─── Provided material

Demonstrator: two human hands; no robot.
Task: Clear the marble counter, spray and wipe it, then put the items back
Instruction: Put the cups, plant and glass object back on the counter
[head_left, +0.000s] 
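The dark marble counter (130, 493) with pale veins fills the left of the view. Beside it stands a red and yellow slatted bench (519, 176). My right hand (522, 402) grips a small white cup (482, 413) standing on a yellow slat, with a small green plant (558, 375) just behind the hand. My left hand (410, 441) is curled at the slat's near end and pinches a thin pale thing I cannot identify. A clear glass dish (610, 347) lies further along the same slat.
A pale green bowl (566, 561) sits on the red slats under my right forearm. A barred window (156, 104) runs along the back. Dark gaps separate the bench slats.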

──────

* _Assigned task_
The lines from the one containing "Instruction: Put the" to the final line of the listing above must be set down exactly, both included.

* _Solved exercise_
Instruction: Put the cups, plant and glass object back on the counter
[head_left, +0.000s] 
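The dark marble counter (130, 493) with pale veins fills the left of the view. Beside it stands a red and yellow slatted bench (519, 176). My right hand (522, 402) grips a small white cup (482, 413) standing on a yellow slat, with a small green plant (558, 375) just behind the hand. My left hand (410, 441) is curled at the slat's near end and pinches a thin pale thing I cannot identify. A clear glass dish (610, 347) lies further along the same slat.
A pale green bowl (566, 561) sits on the red slats under my right forearm. A barred window (156, 104) runs along the back. Dark gaps separate the bench slats.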

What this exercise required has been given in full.